In part, Komori's worries are a function of exchange rates. The Australian dollar tumbled to about ¥72 in late 1998 from around ¥85 at the start of last year, making imported Japanese cars more expensive and strengthening the hand of imports from Korea.
Yet his core concern is a hot topic here.
With car sales across Asia plunging because of the region's economic and financial crisis, carmakers from Tokyo to Seoul to Bangkok have set their sights on Australia. For many, the market Down Under is the last lifeboat afloat on a troubled sea.
Concerned by import flood
'We only have a small population. I'm not sure the consumer base is there to buy all the cars that are pouring in,' said Hiroshi Takasaka, senior deputy managing director for sales and marketing at Mitsubishi Motors Australia Ltd.
Imports captured 53 percent of the Australian market in 1997 and 1998, up from 43 percent in 1995. The rise has been paced by sharp increases in shipments from Korea and Japan, as well as from Japanese plants in Thailand.

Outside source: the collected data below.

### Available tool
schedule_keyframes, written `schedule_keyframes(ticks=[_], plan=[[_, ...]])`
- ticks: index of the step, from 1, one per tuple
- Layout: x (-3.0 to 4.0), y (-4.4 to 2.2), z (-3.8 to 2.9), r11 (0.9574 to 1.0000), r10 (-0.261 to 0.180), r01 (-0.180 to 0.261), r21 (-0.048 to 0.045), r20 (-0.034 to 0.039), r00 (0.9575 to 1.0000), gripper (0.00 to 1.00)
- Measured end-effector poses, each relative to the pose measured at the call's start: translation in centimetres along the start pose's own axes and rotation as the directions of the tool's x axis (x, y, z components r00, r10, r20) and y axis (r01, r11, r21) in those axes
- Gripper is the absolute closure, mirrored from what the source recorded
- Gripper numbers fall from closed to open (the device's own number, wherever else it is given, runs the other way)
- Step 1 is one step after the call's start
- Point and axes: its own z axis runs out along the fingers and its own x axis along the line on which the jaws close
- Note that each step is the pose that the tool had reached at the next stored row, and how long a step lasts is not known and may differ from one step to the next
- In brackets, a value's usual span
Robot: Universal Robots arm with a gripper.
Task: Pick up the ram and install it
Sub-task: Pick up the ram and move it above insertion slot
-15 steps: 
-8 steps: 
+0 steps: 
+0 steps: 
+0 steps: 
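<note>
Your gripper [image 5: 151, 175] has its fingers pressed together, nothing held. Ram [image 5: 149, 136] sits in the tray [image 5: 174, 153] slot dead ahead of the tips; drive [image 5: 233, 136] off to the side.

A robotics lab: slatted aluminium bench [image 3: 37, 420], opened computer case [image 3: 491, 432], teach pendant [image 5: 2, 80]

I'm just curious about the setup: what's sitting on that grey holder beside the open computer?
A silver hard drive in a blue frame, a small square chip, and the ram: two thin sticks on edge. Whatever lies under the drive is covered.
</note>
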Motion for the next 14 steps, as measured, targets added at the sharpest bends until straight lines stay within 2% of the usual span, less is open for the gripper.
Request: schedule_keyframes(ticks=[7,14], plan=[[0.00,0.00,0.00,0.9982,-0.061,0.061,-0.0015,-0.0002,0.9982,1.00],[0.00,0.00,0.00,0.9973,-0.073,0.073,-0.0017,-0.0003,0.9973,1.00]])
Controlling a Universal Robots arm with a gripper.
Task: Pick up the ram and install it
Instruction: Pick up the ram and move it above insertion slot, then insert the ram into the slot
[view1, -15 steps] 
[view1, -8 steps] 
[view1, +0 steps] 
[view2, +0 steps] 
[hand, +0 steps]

Those gains are expected to accelerate this year as the tariff on imported new cars drops from 20 percent to 15 percent.
'Our market is a retail dumping ground for anybody. You can move our market because it's so price sensitive, more so than other markets where brands are more entrenched, and customers more loyal,' said Doug Croker, managing director of Hyundai Motor Co.'s Australian sales arm.
'Aussies don't lack for patriotism, but their hip pocket comes first,' he said.
Peter Thomas, Holden's executive director for planning and external affairs, points out that the Australian government has been committed to trade liberalization for more than 10 years, and is not about to backtrack.
'The concept of pulling up the drawbridge is just not viable,' he said.
Indeed, Thomas and others argue, while the government's policy of trade liberalization has benefited imports, it has done far more to strengthen the Australian economy as a whole, and the automotive sector in particular.
Australia is a relatively recent convert to open markets. When the government earlier this decade proposed to ratchet duties on imports down to as low as 5 percent, carmakers howled that they would never survive. Indeed, Nissan Motor Co. shut its Australian plant in 1995.
The government eventually relented, agreeing to cut duties to 15 percent this year and stay at that level at least until 2004. Today, the combination of a go-go economy and trade doors that have opened wider is a magnet for imports, which have risen from 26.5 percent of total sales in 1987 to 53 percent last year.
At the same time, though, Australia's four carmakers are enjoying strong sales at home and rising exports as well.
And after averaging between 30,000 and 40,000 a year in the first half of this decade, Australian vehicle exports topped 54,000 last year. Production edged up 1.1 percent to 355,246.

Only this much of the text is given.